14:11 you are mostly correct. essentially, the compiler is guaranteeing alignment of the datatypes involved. Most machines have memory alignment requirements for most datatypes. On x86_64: Chars cannot have one nybble in one address and the other in another address. Shorts must be aligned to 2 bytes. Ints must be aligned to 4 bytes. etc, etc.. Same applies to (hardware-)vector datatypes. (look up vectorized instructions for more info.) So you have rightly observed that chars have a smaller alignment requirement than the pointer, and as such can be packed more effectively. Printing the addresses would've confirmed that. If that behavior is not desirable (for example, if you'd rather pack data as densely as possible) you can use the pack pragma in C/C++. The downside is more costly reads and writes.
bonus: the exception you mentioned is often called a "bus fault" (similar to a segmentation fault). It is an error the cpu catches (or doesn't, depends on the arch) and often calls a vector to handle and cleanup. Linux handles this pretty well even on the Raspberry pi.
Machines have no concept of data types. It operates on words. Registers are wordsized. Memory load reads a word from the memory to a register. Memory store writes a word from a register to the memory. Data types are defined by the programming language standard and enforced by its compilers.
@@Mrkenjoe1 you writing code in C? Probably you doing something silly with your data (I mean variables).
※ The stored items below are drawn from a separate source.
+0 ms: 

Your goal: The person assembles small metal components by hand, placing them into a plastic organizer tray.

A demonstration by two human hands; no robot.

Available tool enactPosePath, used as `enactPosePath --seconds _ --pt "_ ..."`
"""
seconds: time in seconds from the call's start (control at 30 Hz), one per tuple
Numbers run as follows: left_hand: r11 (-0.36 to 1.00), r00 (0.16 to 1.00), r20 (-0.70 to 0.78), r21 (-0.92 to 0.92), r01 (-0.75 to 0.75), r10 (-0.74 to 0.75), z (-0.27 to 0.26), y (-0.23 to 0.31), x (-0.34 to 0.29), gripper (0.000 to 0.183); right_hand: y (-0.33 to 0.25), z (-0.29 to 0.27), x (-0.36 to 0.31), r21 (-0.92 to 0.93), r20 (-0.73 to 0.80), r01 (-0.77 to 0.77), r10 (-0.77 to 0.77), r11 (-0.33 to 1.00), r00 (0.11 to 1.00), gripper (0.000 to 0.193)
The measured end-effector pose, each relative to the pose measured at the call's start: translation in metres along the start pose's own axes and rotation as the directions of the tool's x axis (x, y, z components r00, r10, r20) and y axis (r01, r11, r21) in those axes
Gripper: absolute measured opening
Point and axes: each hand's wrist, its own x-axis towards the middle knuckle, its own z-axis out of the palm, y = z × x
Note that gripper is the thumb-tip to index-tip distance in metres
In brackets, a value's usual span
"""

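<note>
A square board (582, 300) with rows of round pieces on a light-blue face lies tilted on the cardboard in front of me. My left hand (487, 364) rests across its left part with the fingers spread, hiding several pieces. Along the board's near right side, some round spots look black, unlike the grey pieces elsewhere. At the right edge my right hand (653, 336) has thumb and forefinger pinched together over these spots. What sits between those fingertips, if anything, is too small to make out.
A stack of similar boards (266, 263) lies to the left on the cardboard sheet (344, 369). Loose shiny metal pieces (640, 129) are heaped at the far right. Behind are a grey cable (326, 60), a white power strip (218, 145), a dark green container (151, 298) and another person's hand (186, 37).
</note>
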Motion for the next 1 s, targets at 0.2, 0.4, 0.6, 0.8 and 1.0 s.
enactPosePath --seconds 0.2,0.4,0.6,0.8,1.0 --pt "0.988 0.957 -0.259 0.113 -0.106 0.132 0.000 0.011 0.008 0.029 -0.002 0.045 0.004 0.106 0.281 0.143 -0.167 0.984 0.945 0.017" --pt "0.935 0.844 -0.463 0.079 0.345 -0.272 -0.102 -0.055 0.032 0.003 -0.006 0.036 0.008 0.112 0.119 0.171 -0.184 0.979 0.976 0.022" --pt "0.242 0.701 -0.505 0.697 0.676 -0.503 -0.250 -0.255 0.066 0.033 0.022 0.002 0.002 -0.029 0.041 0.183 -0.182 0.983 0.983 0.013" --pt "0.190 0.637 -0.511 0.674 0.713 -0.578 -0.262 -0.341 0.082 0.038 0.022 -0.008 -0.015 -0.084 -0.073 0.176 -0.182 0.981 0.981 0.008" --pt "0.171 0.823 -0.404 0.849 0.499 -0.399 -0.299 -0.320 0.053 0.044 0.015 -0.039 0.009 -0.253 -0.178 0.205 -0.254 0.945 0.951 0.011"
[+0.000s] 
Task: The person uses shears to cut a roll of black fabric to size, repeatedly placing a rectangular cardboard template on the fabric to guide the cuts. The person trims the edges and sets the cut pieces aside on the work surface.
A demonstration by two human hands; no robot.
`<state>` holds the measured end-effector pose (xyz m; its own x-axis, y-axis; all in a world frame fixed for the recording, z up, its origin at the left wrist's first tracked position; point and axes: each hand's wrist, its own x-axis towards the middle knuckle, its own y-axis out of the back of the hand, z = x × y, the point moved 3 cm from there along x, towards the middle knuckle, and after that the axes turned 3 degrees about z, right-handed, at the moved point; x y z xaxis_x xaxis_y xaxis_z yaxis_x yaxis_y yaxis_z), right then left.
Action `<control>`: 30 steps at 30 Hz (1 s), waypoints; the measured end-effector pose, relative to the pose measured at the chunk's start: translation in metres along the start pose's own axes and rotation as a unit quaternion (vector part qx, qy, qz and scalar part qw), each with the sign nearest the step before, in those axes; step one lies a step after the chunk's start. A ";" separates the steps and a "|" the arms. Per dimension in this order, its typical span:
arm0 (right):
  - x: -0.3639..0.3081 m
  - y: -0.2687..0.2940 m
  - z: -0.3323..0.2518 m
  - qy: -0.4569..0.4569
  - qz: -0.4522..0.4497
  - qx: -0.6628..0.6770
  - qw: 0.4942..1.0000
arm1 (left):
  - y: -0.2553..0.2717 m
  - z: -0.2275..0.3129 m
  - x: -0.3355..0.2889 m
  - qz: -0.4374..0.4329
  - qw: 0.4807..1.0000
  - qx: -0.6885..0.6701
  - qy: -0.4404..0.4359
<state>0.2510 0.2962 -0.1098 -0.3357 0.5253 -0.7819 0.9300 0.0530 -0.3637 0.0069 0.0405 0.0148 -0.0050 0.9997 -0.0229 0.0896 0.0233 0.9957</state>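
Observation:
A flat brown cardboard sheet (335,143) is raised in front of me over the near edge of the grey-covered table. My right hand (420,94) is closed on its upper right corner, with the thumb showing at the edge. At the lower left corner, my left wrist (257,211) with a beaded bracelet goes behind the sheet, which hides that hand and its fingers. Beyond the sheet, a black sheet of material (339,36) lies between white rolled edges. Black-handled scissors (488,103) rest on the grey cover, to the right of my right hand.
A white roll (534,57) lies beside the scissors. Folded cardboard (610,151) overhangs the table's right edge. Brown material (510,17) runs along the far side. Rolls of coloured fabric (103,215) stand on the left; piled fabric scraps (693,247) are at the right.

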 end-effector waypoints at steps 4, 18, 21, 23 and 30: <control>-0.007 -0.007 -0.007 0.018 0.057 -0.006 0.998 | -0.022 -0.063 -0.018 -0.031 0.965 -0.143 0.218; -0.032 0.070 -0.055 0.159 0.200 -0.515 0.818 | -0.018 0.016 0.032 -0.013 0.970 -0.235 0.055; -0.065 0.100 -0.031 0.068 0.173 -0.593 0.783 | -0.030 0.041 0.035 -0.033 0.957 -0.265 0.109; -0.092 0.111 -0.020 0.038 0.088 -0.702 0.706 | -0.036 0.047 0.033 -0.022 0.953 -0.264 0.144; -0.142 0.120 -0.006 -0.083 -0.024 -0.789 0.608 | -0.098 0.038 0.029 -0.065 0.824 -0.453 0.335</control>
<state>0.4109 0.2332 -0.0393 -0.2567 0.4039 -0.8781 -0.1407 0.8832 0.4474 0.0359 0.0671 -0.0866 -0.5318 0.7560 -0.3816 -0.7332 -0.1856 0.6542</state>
If you still have issues with describing what exactly this code is doing and why its here, or if it's here because of "C didn't give me something-something", try to write down what you want this program to do (in user pov, not for programmer) and start again.
After watching this I immediately hate this channel for how many videos you have, how long they are, and that I'm not gonna be able to see them all in one weekend.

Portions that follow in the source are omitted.